◆ WORK REQUEST:
Every line in the listing below that holds the word "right" should be returned.

◆ MATERIAL PROVIDED:

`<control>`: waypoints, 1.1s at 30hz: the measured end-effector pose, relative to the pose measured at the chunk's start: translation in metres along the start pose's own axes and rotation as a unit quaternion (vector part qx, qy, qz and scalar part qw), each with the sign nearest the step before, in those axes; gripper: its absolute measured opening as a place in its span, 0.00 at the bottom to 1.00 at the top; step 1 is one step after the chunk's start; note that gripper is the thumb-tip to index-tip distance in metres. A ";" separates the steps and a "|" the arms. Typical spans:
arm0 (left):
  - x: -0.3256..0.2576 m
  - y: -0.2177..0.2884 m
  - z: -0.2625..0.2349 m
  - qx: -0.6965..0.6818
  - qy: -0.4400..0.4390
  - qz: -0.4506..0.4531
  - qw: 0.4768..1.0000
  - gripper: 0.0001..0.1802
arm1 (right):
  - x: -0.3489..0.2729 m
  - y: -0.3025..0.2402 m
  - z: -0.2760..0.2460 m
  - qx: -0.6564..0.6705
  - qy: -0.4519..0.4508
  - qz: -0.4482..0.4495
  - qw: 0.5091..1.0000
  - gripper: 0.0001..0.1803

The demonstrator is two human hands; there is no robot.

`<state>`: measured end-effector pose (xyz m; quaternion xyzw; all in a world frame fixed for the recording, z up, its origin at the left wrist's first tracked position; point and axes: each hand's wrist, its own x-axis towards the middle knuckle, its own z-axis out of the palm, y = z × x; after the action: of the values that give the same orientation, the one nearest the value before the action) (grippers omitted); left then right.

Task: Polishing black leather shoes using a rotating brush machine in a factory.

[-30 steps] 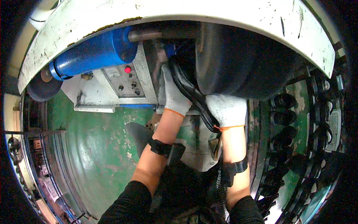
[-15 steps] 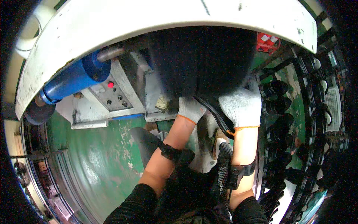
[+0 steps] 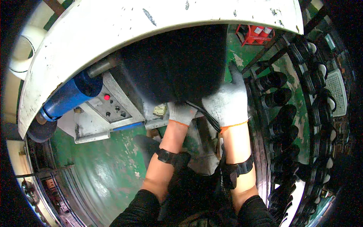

◆ REPLY:
arm1 (right):
`<state>`: measured end-effector pose (xyz m; quaternion xyzw; all in a world frame fixed for the recording, z up, its origin at the left wrist's first tracked position; point and axes: each hand's wrist, its own x-axis towards the middle knuckle, its own z-axis out of the palm, y = z × x; after the action: of the values that give the same orientation, the one nearest the value before the action) (grippers omitted); left then right.

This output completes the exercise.